Faut-il pour autant chercher à cacher ses émotions à l'enfant ? Le mythe bien répandu qu'il vaut mieux ne rien montrer pour ne pas déstabiliser ou faire souffrir davantage l'enfant est toujours à l'oeuvre. Or même de façon infime, les petits captent et perçoivent les variations dans l'humeur, le ton de voix, la rapidité de réponse, ils sentent la fragilité interne et la tristesse.

Il convient plutôt de traduire le plus explicitement possible ces émotions pour les raccrocher à l'événement, lui aussi bien sûr rendu explicite ; afin d'éviter que l'enfant se sente responsable de la peine ressentie chez les adultes et s'en culpabilise.
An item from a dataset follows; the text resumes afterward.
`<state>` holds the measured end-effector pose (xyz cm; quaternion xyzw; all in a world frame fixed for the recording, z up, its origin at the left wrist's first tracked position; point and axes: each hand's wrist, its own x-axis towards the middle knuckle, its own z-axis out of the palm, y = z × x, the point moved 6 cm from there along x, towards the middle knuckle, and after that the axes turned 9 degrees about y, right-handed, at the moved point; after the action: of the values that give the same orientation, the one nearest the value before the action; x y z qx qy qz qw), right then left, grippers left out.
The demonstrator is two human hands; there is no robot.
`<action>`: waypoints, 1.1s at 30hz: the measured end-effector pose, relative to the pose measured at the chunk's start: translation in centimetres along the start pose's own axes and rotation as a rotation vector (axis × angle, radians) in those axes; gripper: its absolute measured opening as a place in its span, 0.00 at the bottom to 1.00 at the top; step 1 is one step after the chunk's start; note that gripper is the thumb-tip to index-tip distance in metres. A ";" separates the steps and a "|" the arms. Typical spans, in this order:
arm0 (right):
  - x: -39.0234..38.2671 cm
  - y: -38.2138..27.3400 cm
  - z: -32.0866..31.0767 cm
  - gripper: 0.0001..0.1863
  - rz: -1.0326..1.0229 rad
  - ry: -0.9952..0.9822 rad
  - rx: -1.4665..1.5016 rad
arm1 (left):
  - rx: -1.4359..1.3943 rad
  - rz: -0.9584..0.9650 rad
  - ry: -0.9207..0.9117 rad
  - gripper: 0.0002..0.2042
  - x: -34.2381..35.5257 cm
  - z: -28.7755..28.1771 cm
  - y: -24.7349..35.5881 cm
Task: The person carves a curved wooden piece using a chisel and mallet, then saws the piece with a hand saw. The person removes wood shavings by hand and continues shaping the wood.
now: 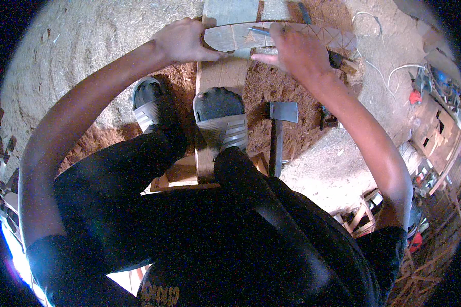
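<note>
**Curved wooden strip held at 12 o'clock, its marking apparently part-done**

A curved wooden strip (220, 38) was held crosswise over a pale plank (221, 74), its span arching from 12 toward 1 o'clock. Its 9 o'clock end was gripped by the left hand (182, 41), at 11 o'clock, with the thumb laid along the near edge. A slim blue-grey pointed tool (259, 31) was clasped by the right hand (302, 53), at 1 o'clock, its tip directed toward 9 o'clock over the strip; the thumb was stretched below. The two hands were kept apart, with part of the strip bared between them.

Crossed, triangular lines were shown toward the strip's 3 o'clock end, so that stretch was judged the further along. Near the 9 o'clock end only plain crosswise lines were seen, so diagonals were judged to be lacking there. Whether the lines had been drawn or cut could not be told, and the middle was partly covered by the right hand.

The plank was stepped on by a sandalled foot (220, 130) near the centre. A hatchet (283, 111) was laid at 2 o'clock, on brown wood shavings (276, 82).
</note>
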<state>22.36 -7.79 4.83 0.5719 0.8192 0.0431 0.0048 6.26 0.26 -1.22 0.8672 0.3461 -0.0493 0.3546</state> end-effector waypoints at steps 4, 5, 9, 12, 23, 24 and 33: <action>-0.1 0.2 0.4 0.38 -0.040 0.012 0.024 | -0.011 0.004 0.020 0.37 -0.2 -0.4 0.2; -0.1 0.1 0.5 0.38 -0.044 0.022 0.009 | -0.011 0.008 0.042 0.37 -0.2 -0.4 0.1; -0.4 -0.2 0.6 0.39 -0.040 0.013 -0.020 | -0.039 0.025 -0.005 0.36 0.2 0.0 0.0; -0.2 -0.2 0.1 0.38 -0.030 0.011 -0.017 | -0.047 0.029 0.013 0.36 0.4 0.6 -0.7; -0.2 0.2 1.4 0.30 -0.023 -0.011 0.024 | -0.032 0.008 0.005 0.37 0.2 0.0 0.1; 0.2 0.5 1.5 0.29 -0.040 -0.011 0.054 | -0.024 0.010 -0.003 0.37 0.1 -0.1 0.2; 0.6 1.2 2.1 0.23 -0.094 -0.198 0.110 | -0.058 0.013 0.040 0.36 -0.1 0.2 -0.2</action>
<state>23.43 -6.70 2.82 0.5338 0.8417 -0.0591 0.0564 6.08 0.12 -1.43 0.8595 0.3488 -0.0198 0.3731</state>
Beaucoup de personnes pensent aussi nécessaire de faire accompagner l'enfant par un professionnel (psychologue). Les meilleurs soutiens pour l'enfant restent toujours ceux qui sont les plus proches de lui, et qui peuvent partager et parler avec lui, la peine éprouvée. L'intervention du professionnel peut, dans certains cas prendre sens, pour accompagner la difficulté de l'entourage de mettre en récit l'événement, de mettre en mots les émotions qui s'y raccrochent. Le travail se centrera alors davantage sur les parents, les adultes, pour aider ces derniers à évoquer leur peine, le fracas, l'effroi qu'ils éprouvent et ensuite à pouvoir en dire quelque chose à l'enfant. Ce qu'il convient d'éviter c'est que face au manque d'appui de l'entourage endeuillé l'enfant se place comme support de ses parents.

Des réponses personnelles à des questions universelles

L'enfant confronté à la mort est précipité dans les questions existentielles : pourquoi la souffrance ? Pourquoi l'injustice ? (Certains veulent mourir mais rien ne se passe, d'autres dévorent la vie et meurent) ; Qu'y a-t-il après la mort ? L'au-delà existe-t-il ? Comment sont punis les méchants ? Que gagnent les gentils? Ces questions brassées par les philosophies, les religions restent à l'appréciation de chacun.

La mort est une occasion d'un échange à ces sujets avec l'enfant. « Même si après la mort il n'y a plus rien, ceux qui ne sont plus là peuvent rester dans notre tête », « Je ne sais plus en quoi je crois mais ça m'aide de penser que bon-papa est au ciel, qu'il est comme une étoile qui veille sur nous », « Je ne sais pas ce qu'on devient mais certains pensent que l'esprit des morts c'est comme un ange ».

Tous, nous avons besoin de ne pas être confronté qu'au vide, qu'au néant, qu'à l'anéantissement tout brut, tout cru ; c'est pourquoi on cherche à se faire une représentation d'un éternel possible dans la quiétude. La partager avec l'enfant au moment d'un décès c'est créer « du vivant » pour ne pas se laisser engloutir dans l'effroi qu'entraine la disparition. Les rituels et les actes posés en mémoire du disparu y aident également.

>In "Points de repère pour prévenir la maltraitance", collectif, Temps d'arrêt, septembre 2010.